(Records from a dataset)
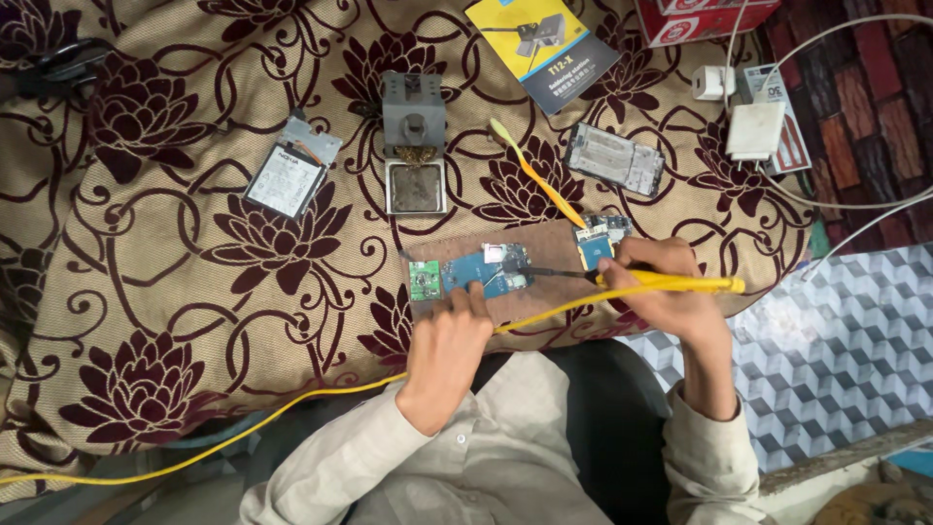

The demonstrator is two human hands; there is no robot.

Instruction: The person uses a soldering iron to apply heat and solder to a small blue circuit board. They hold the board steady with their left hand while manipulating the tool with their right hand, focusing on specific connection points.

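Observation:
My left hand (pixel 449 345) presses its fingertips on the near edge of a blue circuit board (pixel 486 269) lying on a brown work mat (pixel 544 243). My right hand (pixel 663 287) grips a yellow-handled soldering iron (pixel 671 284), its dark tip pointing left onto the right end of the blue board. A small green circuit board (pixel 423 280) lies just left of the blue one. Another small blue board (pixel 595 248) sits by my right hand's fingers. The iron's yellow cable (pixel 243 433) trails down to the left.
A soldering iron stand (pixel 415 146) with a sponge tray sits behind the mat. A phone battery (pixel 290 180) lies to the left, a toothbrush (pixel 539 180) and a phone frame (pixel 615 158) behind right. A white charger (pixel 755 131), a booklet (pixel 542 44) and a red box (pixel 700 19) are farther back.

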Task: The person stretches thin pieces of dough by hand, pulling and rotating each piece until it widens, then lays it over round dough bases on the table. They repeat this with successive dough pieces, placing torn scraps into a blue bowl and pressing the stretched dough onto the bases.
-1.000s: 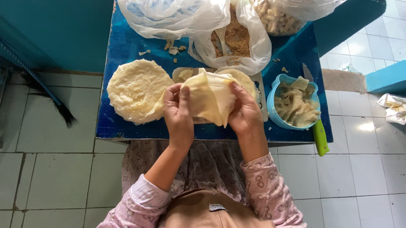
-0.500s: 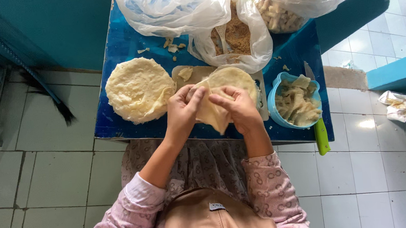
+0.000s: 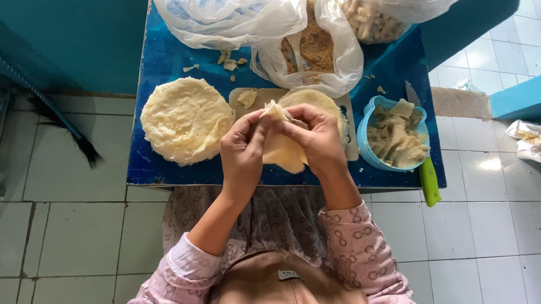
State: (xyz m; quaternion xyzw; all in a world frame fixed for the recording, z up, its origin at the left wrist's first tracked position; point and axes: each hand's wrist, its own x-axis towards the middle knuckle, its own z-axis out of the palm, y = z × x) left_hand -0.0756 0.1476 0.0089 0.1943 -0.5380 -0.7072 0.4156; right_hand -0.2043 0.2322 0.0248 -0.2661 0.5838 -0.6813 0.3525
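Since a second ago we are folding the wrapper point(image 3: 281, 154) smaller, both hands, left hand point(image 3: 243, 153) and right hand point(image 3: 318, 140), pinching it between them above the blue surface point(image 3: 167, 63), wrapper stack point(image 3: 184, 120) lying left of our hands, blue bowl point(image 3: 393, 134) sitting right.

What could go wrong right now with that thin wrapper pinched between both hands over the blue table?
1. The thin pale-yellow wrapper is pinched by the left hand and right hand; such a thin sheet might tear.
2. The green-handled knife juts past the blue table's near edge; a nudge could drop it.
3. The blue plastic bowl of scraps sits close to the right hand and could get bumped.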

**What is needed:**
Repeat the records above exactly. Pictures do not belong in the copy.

**Written response:**
The demonstrator is two human hands; there is no robot.

Instruction: The person uses a soldering iron to apply heat and solder to a small blue circuit board. They hold the board steady with their left hand while manipulating the tool with their right hand, focusing on specific connection points.

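Observation:
My left hand (pixel 449 345) presses its fingertips on the near edge of a blue circuit board (pixel 486 269) lying on a brown work mat (pixel 544 243). My right hand (pixel 663 287) grips a yellow-handled soldering iron (pixel 671 284), its dark tip pointing left onto the right end of the blue board. A small green circuit board (pixel 423 280) lies just left of the blue one. Another small blue board (pixel 595 248) sits by my right hand's fingers. The iron's yellow cable (pixel 243 433) trails down to the left.
A soldering iron stand (pixel 415 146) with a sponge tray sits behind the mat. A phone battery (pixel 290 180) lies to the left, a toothbrush (pixel 539 180) and a phone frame (pixel 615 158) behind right. A white charger (pixel 755 131), a booklet (pixel 542 44) and a red box (pixel 700 19) are farther back.
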
Task: The person stretches thin pieces of dough by hand, pulling and rotating each piece until it widens, then lays it over round dough bases on the table. They repeat this with successive dough pieces, placing torn scraps into a blue bowl and pressing the stretched dough onto the bases.
-1.000s: 
-0.500s: 
+0.000s: 
State: (xyz m; quaternion xyzw; all in a world frame fixed for the recording, z up, its origin at the left wrist's first tracked position; point and axes: each hand's wrist, its own x-axis towards the middle knuckle, its own z-axis out of the palm, y = z × x) left_hand -0.0756 0.1476 0.0089 0.1943 -0.5380 -0.7072 0.4156; right_hand -0.2043 0.2322 0.0248 -0.2661 0.5838 -0.6813 0.3525
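Since a second ago we are folding the wrapper point(image 3: 281, 154) smaller, both hands, left hand point(image 3: 243, 153) and right hand point(image 3: 318, 140), pinching it between them above the blue surface point(image 3: 167, 63), wrapper stack point(image 3: 184, 120) lying left of our hands, blue bowl point(image 3: 393, 134) sitting right.

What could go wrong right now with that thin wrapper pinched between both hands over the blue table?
1. The thin pale-yellow wrapper is pinched by the left hand and right hand; such a thin sheet might tear.
2. The green-handled knife juts past the blue table's near edge; a nudge could drop it.
3. The blue plastic bowl of scraps sits close to the right hand and could get bumped.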

With that, the output is complete.